The loss of someone as singularly talented as Gelbart is bad enough in itself, but it also is a reminder of how the quality of writing for television in particular has declined over the decades. Gelbart wrote for the “Duffy’s Tavern” radio series, for Bob Hope, and for Red Buttons, and he was a member of the legendary stable of writers on Sid Caesar’s television show. Most writers today don’t have that kind of background, but that’s what Gelbart brought to “M*A*S*H” and “Tootsie” and “Oh, God,” and “Sly Fox” and “A Funny Thing Happened on the Way to the Forum.”
Back when I was still considered employable, I wrote a column taking note of the death of Gretchen Wyler, whom I did know and admired very much both as an actress and as a human being. We had seen Gretchen in “Sly Fox” when the cast included Vincent Gardenia and Jack Gilford, and I mentioned that in the column. I don’t know how Larry Gelbart found out about it, but he sent me two e-mail messages thanking me for remembering Gretchen and expressing his own respect and affection for her. The fact that Gelbart, when there was nothing in it for him, took the trouble to respond to a relatively obscure writer spoke to his loyalty as a friend and colleague.
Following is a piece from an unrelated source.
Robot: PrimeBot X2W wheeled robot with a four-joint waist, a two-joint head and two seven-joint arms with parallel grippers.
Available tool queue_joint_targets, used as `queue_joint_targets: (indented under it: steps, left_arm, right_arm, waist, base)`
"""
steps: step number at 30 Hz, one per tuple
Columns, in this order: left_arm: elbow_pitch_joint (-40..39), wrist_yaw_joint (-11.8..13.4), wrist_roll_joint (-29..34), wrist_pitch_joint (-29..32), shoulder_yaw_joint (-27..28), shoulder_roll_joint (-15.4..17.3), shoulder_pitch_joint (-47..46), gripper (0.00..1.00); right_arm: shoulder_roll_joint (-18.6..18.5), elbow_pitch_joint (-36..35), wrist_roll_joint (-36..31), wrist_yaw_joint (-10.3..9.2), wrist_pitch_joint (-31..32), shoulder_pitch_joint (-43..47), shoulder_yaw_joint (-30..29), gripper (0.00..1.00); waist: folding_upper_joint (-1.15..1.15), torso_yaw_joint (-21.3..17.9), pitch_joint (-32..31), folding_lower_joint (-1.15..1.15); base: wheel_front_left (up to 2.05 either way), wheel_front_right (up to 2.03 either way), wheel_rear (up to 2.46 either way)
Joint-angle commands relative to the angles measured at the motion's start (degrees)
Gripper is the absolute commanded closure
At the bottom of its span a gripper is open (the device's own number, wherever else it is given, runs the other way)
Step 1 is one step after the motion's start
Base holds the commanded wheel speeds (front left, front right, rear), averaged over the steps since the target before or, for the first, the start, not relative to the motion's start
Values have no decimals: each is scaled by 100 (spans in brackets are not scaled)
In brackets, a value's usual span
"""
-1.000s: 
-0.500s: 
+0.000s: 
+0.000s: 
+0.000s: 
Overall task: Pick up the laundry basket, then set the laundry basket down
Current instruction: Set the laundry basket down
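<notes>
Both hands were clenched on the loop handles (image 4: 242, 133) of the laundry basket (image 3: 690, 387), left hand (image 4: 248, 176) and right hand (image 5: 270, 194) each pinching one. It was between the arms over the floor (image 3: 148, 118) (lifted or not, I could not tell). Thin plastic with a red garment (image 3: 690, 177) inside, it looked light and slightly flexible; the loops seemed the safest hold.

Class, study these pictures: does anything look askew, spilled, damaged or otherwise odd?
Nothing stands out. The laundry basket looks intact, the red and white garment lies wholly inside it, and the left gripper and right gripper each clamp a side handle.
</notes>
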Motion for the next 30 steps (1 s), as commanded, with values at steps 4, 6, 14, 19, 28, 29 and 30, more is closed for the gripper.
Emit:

Larry Gelbart was 81. A detailed obituary is at this link:
March 20, 2009
The television networks are getting impatient with President Obama’s requests for prime time. He’s holding a press conference on Tuesday, and that will mean – among other things – that “American Idol” will have to shift to a Wednesday-Thursday schedule. More than that, the networks will again lose top-dollar revenue that they can never recoup. Doesn’t the economic recovery program apply to them, they ask. I had a fleeting thought that the problem could be solved simply by moving Obama’s prime-time appearances off the major networks; that would separate the men from the boys, as it were, when Neilsen reported how the president did when he was up against Adam Lambert. I’d like to cast the networks as villains in this, but I can see their point even if I don’t think their revenues are more important than a public well informed on what the president is thinking in the present circumstances. I don’t have to balance their books. What concerns me more is that Obama is already overexposed, and the public may get weary of him and stop listening in the same way that it stopped paying attention to the color-coded terrorism alerts from the previous administration. As it is, expectations were unreasonably high when he took office, and the weeks since then have disabused most people from thinking they’ll see postive results overnight or in a week or a month or a year. His live TV appearances – especially following on an administration that avoided such exposure – may still be raising expectations, but that is likely to wear off. I read somewhere today that Obama is considering a series of much shorter appearances – something along the lines of Franklin Roosevelt’s radio addresses.
That reminds me of the movie “Room Service” and a scene in which Groucho Marx is trying to convince a playwright to go home to Oswego, appealing to the young man to picture his mother waiting by the fireside. “We don’t have a fireside,” the playwright says. “No fireside?” says Groucho. “How do you listen to the president’s speeches?”